=== Prompt ===
Would you please output the records exactly as they appear below?

=== Data records ===
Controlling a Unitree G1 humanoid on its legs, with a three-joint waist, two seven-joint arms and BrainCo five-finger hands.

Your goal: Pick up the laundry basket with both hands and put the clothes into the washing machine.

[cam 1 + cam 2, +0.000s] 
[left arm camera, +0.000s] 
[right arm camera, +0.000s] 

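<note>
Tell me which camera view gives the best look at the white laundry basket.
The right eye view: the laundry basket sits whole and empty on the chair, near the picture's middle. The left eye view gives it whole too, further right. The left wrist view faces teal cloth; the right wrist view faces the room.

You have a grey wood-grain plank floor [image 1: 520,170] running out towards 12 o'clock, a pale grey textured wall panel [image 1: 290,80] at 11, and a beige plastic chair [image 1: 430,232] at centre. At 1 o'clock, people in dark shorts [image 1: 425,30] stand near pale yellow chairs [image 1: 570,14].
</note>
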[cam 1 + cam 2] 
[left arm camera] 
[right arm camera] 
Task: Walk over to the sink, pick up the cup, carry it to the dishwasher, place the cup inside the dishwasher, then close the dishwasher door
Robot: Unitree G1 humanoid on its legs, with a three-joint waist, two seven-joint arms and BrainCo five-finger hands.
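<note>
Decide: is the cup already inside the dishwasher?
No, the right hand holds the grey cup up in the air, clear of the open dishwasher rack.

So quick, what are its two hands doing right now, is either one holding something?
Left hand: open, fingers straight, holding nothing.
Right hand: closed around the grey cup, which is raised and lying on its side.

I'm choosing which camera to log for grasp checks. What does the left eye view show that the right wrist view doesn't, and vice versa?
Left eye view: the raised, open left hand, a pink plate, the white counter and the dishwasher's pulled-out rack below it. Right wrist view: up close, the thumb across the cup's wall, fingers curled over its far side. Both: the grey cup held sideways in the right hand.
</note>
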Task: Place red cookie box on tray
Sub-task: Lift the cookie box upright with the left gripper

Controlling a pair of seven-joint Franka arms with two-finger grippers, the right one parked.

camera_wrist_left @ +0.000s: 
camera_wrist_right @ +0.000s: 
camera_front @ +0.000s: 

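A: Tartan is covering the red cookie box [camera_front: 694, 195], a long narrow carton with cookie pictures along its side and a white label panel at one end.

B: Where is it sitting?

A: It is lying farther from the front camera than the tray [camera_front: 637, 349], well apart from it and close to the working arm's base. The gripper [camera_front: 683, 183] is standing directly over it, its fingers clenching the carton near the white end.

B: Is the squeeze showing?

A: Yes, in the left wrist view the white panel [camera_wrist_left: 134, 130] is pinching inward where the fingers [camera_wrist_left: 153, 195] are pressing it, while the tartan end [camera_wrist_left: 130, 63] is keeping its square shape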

=== Answer to this exercise ===
Controlling a Unitree G1 humanoid on its legs, with a three-joint waist, two seven-joint arms and BrainCo five-finger hands.

Your goal: Pick up the laundry basket with both hands and put the clothes into the washing machine.

[cam 1 + cam 2, +0.000s] 
[left arm camera, +0.000s] 
[right arm camera, +0.000s] 

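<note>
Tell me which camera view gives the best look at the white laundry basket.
The right eye view: the laundry basket sits whole and empty on the chair, near the picture's middle. The left eye view gives it whole too, further right. The left wrist view faces teal cloth; the right wrist view faces the room.

You have a grey wood-grain plank floor [image 1: 520,170] running out towards 12 o'clock, a pale grey textured wall panel [image 1: 290,80] at 11, and a beige plastic chair [image 1: 430,232] at centre. At 1 o'clock, people in dark shorts [image 1: 425,30] stand near pale yellow chairs [image 1: 570,14].
</note>
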[cam 1 + cam 2] 
[left arm camera] 
[right arm camera] 
Task: Walk over to the sink, pick up the cup, carry it to the dishwasher, place the cup inside the dishwasher, then close the dishwasher door
Robot: Unitree G1 humanoid on its legs, with a three-joint waist, two seven-joint arms and BrainCo five-finger hands.
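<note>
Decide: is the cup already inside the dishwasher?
No, the right hand holds the grey cup up in the air, clear of the open dishwasher rack.

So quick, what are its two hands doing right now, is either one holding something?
Left hand: open, fingers straight, holding nothing.
Right hand: closed around the grey cup, which is raised and lying on its side.

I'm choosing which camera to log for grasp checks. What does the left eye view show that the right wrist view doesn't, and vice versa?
Left eye view: the raised, open left hand, a pink plate, the white counter and the dishwasher's pulled-out rack below it. Right wrist view: up close, the thumb across the cup's wall, fingers curled over its far side. Both: the grey cup held sideways in the right hand.
</note>
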Task: Place red cookie box on tray
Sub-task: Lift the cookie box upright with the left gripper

Controlling a pair of seven-joint Franka arms with two-finger grippers, the right one parked.

camera_wrist_left @ +0.000s: 
camera_wrist_right @ +0.000s: 
camera_front @ +0.000s: 

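A: Tartan is covering the red cookie box [camera_front: 694, 195], a long narrow carton with cookie pictures along its side and a white label panel at one end.

B: Where is it sitting?

A: It is lying farther from the front camera than the tray [camera_front: 637, 349], well apart from it and close to the working arm's base. The gripper [camera_front: 683, 183] is standing directly over it, its fingers clenching the carton near the white end.

B: Is the squeeze showing?

A: Yes, in the left wrist view the white panel [camera_wrist_left: 134, 130] is pinching inward where the fingers [camera_wrist_left: 153, 195] are pressing it, while the tartan end [camera_wrist_left: 130, 63] is keeping its square shape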

This answer is finished.